Pourhadian, Hossein, Kamkar, Behnam, Soltani, Afshin, Mokhtarpour, Hassan
Archiv für Acker- und Pflanzenbau und Bodenkunde 2019 v.65 no.2 pp. 253-268
basins, case studies, corn, crop yield, cropping systems, farm management, farms, fertilizer application, irrigation scheduling, normalized difference vegetation index, pest control, plant density, planting, prioritization, soil fertility, sowing date, watersheds, weed control, Iran
The yield gap provides a guide for prioritization of crop management options (such as optimized sowing date, seeding rate, irrigation schedule, soil fertility, fertilizer application, weed and pest control) in a studied area. This study aimed to determine the maize yield gap in four major watersheds in Golestan Province, Iran, using an integrated crop simulation model-satellite imagery method.
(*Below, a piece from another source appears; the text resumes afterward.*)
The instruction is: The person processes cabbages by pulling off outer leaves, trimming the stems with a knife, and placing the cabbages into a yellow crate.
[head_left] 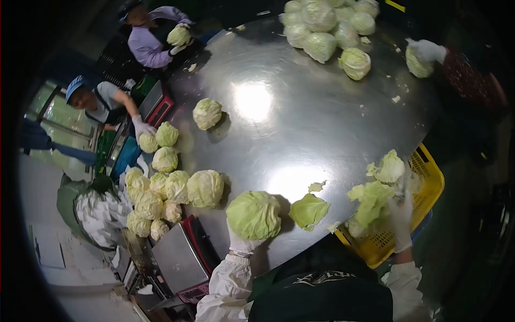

The actual yield estimated by the NDVI (as the selected index) was between 8.89 and 20.40 t ha⁻¹, while the potential yield is between 19.03 and 22.35 t ha⁻¹. About 91.76% of the studied area had a yield less than 85% of the potential yield. The lowest actual yield was in the south, southeast, and north of the study area. The yield gap was estimated between 0 to 11.76 t ha⁻¹ and 66.66% of maize farms yield gap was between 3.5 to 5.5 t ha⁻¹. The yield gap fraction changed between 0 and 0.57. The results showed that soil-dependent variables, slope, and fluctuation in farm management factors (plant density, planting, irrigation, and various methods of weed control) caused the yield gap. High yield gap indicates that there is an opportunity to increase production through managerial optimization or excluding maize from cropping patterns.